31

Le visage fut visible le temps de reprendre souffle. Puis il s’écarta du carreau et disparut.

Hilary continua à observer la fenêtre. C’était au cinquième étage, à gauche de l’escalier principal. Cela faisait sans doute un bon moment que Mrs. Mercer regardait par la fenêtre. Hilary ne doutait pas que c’était le sien, car, même si elle l’avait imaginé, elle n’aurait pu inventer une telle expression d’horreur. Jamais elle n’en avait vu de semblable sur un visage humain et elle espérait bien que ce serait la dernière fois. En repensant à ces yeux désespérés qui la fixaient, à cette mâchoire qui s’affaissait, sous le coup de la peur, Hilary sut qu’elle ne pouvait pas attendre – elle devait agir, tout de suite. Elle ne pensa même pas à Henry. Elle traversa la rue en courant et s’enfonça dans les ténèbres de l’escalier.

Au deuxième étage, elle s’arrêta, la respiration coupée. On ne peut pas grimper cinq étages quatre à quatre, et à quoi bon essayer ?

Plus haut, plus haut, toujours plus haut.

Plus bas, plus bas, toujours plus bas.

« Non, pas plus bas – plus haut. Et garde la tête froide, ne t’essouffle pas ou tu ne seras bonne à rien une fois là-haut. »
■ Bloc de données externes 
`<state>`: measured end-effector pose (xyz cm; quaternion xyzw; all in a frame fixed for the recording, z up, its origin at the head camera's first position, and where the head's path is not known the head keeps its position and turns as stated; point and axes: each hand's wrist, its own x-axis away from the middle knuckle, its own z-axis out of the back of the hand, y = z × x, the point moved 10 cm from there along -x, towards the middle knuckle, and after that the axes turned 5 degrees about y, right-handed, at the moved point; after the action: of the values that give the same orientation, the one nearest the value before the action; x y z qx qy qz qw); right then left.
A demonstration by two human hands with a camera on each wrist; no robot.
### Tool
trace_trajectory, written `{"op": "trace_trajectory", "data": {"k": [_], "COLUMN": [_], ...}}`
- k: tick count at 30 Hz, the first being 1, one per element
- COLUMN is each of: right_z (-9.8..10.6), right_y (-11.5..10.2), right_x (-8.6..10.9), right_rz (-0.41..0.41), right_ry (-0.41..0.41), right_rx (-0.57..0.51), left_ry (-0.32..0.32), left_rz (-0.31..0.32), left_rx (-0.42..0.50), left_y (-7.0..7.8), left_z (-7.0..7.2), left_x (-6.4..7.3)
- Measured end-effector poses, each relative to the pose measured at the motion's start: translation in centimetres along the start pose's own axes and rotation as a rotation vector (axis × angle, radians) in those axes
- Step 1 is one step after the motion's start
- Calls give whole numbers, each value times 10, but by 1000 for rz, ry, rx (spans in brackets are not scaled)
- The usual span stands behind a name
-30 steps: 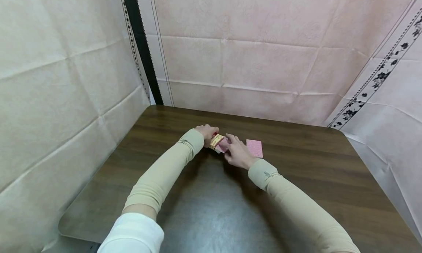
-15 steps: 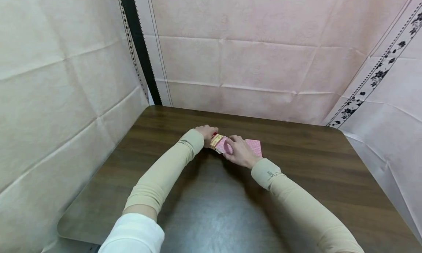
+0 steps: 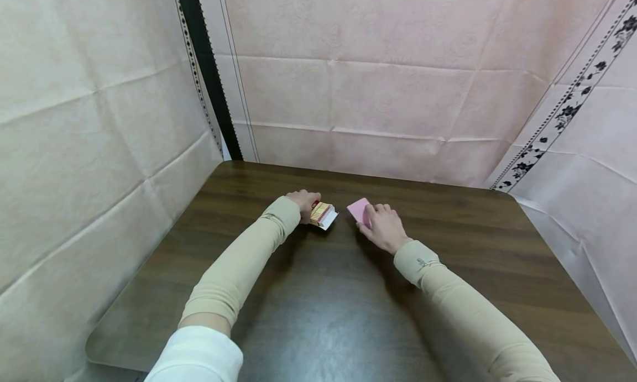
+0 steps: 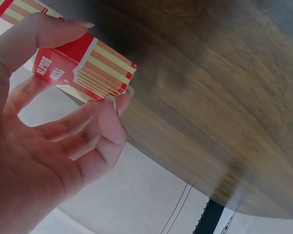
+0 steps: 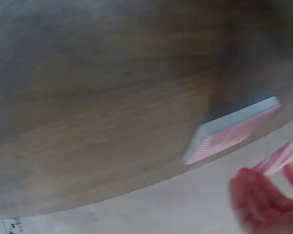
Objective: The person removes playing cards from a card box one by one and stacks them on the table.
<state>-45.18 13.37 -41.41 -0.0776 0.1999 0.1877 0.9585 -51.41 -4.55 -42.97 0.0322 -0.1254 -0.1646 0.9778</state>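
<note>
My left hand (image 3: 303, 204) grips a red and yellow striped card box (image 3: 323, 215) in the head view, its white flap out toward the right. Seen from the left wrist, thumb and fingertips (image 4: 112, 100) pinch the box (image 4: 100, 63) by its sides above the table. My right hand (image 3: 384, 227) holds pink-backed playing cards (image 3: 358, 209) between thumb and fingers, apart from the box. In the right wrist view these held cards (image 5: 283, 155) show at the edge beside the fingers. A pile of pink-backed cards (image 5: 234, 130) lies on the table there; my right hand hides it from the head camera.
The brown wooden table (image 3: 278, 326) has rounded corners and a far edge just beyond my hands. Pale cloth (image 3: 378, 105) hangs behind it and along both sides, with a dark strip (image 3: 211, 72) at the back left corner.
The right hand has drawn the pink-backed cards out of the box and moved right with them, now covering the pile in the head view. The left hand with the box has shifted slightly left.
</note>
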Motion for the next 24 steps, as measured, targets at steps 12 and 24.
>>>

Elle ne rencontra personne, hormis une douzaine d’enfants regroupés par deux ou trois sur les paliers. Ils étaient tous très petits, car les plus âgés étaient à l’école. Ils ne firent pas attention à elle et elle aussi les ignora. Parvenue au cinquième, elle frappa à la première porte à sa gauche et ce ne fut qu’après avoir entendu le bruit que cela faisait qu’elle se demanda comment elle réagirait si c’était Alfred Mercer en personne qui ouvrait. Horrible pensée, mais à quoi bon s’appesantir – n’était-il pas trop tard, maintenant ? Elle ne pouvait pas s’enfuir… Elle ne voulait pas s’enfuir.

Personne ne répondit à ses coups. Elle leva la main pour frapper de nouveau, mais celle-ci s’immobilisa, à deux centimètres de la porte, sans trouver la force d’achever son geste et de produire un son. Une sorte de terreur glacée l’envahissait. Elle dut faire un effort violent pour s’y arracher et abaissa la main vers le bouton de la porte. Sa main tourna, entraînant le bouton. La porte s’ouvrit vers l’intérieur avec un déclic.

Hilary demeura sur le seuil. Elle vit un couloir vide sur lequel ouvraient trois portes. Ouvraient, étrange manière de parler, car elles étaient toutes trois fermées. Ce devait être dans la pièce derrière la porte de gauche que se tenait Mrs. Mercer quand elle regardait par la fenêtre. Elle ferma la porte d’entrée, s’avança et, à ce moment, une sensation de froid, un frémissement glacé lui parcourut la colonne vertébrale. Maintenant, elle avait dépassé les autres pièces. « Suppose qu’Alfred Mercer sorte de l’une d’elles, te saute à la gorge et t’étrangle… » Non, il ne le ferait pas. Quelle raison aurait-il eue ? Une de ses voix lui disait cela. Mais une autre affirmait : « Il en serait capable s’il pensait que tu en sais trop. »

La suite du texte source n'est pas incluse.